Paper money is a token representing gold or money. The relation between it and the values of commodities is this, that the latter are ideally expressed in the same quan ies of gold that are symbolically represented by the paper. Only in so far as paper money represents gold, which like all other commodities has value, is it a symbol of value. [37]
Finally, some one may ask why gold is capable of being replaced by tokens that have no value? But, as we have already seen, it is capable of being so replaced only in so far as it functions exclusively as coin, or as the circulating medium, and as nothing else. Now, money has other functions besides this one, and the isolated function of serving as the mere circulating medium is not necessarily the only one attached to gold coin, although this is the case with those abraded coins that continue to circulate. Each piece of money is a mere coin, or means of circulation, only so long as it actually circulates. But this is just the case with that minimum mass of gold, which is capable of being replaced by paper money. That mass remains constantly within the sphere of circulation, continually functions as a circulating medium, and exists exclusively for that purpose.
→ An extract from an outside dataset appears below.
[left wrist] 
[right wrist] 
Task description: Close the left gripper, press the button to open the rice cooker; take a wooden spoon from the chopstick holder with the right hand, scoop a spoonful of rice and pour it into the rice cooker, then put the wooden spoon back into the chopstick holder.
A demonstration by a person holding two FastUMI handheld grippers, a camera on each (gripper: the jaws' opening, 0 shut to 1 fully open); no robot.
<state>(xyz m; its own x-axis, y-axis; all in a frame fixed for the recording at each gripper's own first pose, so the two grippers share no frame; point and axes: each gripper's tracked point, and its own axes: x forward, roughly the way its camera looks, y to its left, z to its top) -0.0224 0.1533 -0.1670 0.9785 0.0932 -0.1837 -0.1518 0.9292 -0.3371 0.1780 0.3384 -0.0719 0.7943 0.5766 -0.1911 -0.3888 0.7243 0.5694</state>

Its movement therefore represents nothing but the continued alternation of the inverse phases of the metamorphosis C—M—C, phases in which commodities confront their value-forms, only to disappear again immediately. The independent existence of the exchange-value of a commodity is here a transient apparition, by means of which the commodity is immediately replaced by another commodity. Hence, in this process which continually makes money pass from hand to hand, the mere symbolical existence of money suffices. Its functional existence absorbs, so to say, its material existence. Being a transient and objective reflex of the prices of commodities, it serves only as a symbol of itself, and is therefore capable of being replaced by a token. [38] One thing is, however, requisite; this token must have an objective social validity of its own, and this the paper symbol acquires by its forced currency. This compulsory action of the State can take effect only within that inner sphere of circulation which is coterminous with the territories of the community, but it is also only within that sphere that money completely responds to its function of being the circulating medium, or becomes coin.